ASIC warns on rise in unsolicited share offers

financial-advice/

8 July 2005
| By Liam Egan |

The number of unsolicited offers to investors to buy shares has increased by more than 50 per cent over the past 12 months, according to the ASIC Commissioner Berna Collier.

ASIC received complaints relating to unsolicited offers from more than 10 different entities during the year, which had “contacted hundreds, often thousands, of shareholders by mass mail-out”, she said. Shareholders in AXA Pacific Holdings and Tattersalls are among the most recent recipients of these offers.
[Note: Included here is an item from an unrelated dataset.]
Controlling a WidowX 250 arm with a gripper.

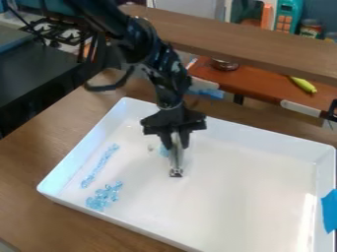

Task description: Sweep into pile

Warning that unsolicited offers are “on the rise”, Collier said investors risk losing money selling their shares for less than they could get on the open market.”

It is not illegal to make an unsolicited offer to buy someone’s shares, she said, although it is to “mislead or deceive shareholders into accepting an offer”.

“Furthermore, the offer must comply with strict legal requirements, including the prohibition against misleading or deceptive or unconscionable conduct.”

Inexperienced or elderly shareholders, or those under immediate financial pressure, are “most at risk of signing away their shares”, Collier said.

ASIC is currently monitoring various current offers to ensure they comply with the law, she said, but is also intent on warning the public about how to protect themselves.

The regulator has released a list of seven safety checks for investors, including obtaining financial advice on the merits of the offer.